Let's state up-front, "cases" in terms of this this field usually are not just a positive test BUT with symptoms. With COVID19 we only had a positive test. That's big for horizontal comparisons.
In addition, about 94% of all fatalities with COVID19 on the death certificate have comorbidities. Now, that's not unusual for comorbidities to be present. But there was a financial incentive to put down COVID19 as The cause. So we got that issue.
I posted the CDC case and fatality data by age and we see a 1.79% case fatality rate across all people (or people with a positive test result survive 98.21% of the time), with the fatalities per 100,000 people basically tripling by age bracket after 17. Anyone over 64 has a higher than average chance of dying if they get this bug, but everyone under 65 has a 99.59% of survival if they get the bug.
Moderna...they had about 14,000 test subjects and 14,000 placebo subjects.

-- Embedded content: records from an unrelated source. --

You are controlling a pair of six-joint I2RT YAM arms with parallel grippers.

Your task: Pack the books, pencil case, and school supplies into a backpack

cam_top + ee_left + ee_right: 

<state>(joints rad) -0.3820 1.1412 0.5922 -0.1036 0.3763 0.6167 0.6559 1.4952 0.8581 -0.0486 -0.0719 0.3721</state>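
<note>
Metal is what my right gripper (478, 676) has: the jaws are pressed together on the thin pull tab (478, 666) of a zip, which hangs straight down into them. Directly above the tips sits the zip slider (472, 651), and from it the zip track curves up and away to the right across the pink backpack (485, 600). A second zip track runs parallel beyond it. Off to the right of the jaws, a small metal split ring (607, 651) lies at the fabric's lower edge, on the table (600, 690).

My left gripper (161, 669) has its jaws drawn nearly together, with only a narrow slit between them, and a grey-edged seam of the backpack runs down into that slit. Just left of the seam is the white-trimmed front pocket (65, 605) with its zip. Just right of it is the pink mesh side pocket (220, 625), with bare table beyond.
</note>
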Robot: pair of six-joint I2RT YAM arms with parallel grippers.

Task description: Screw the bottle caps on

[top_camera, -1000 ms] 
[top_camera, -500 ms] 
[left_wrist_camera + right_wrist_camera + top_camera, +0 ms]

During Nov 2020, 14 days after the second vaccine 5 of the vaxxed subjects had COVID19 vs 90 in the placebo group. But 96% of the vaxxed group felt terrible after the second vaccine, which could have led to self-sequestration/staying home (vs 56% in the placebo) and impacted the infection rate. And none of the 28,000 subjects died of COVID19...after a few weeks of observation...that's part of why the vaccine was released under an Emergency Use Authorization approval because the FDA usually waits for a 2-3 year observation period.
I think that is PLENTY of data and facts for a normal person to make an informed decision about getting vaccinated and whether or not the past 16 months was worth it.
Are you including data from last spring before people were given better treatments? The current CFR is 1% at most.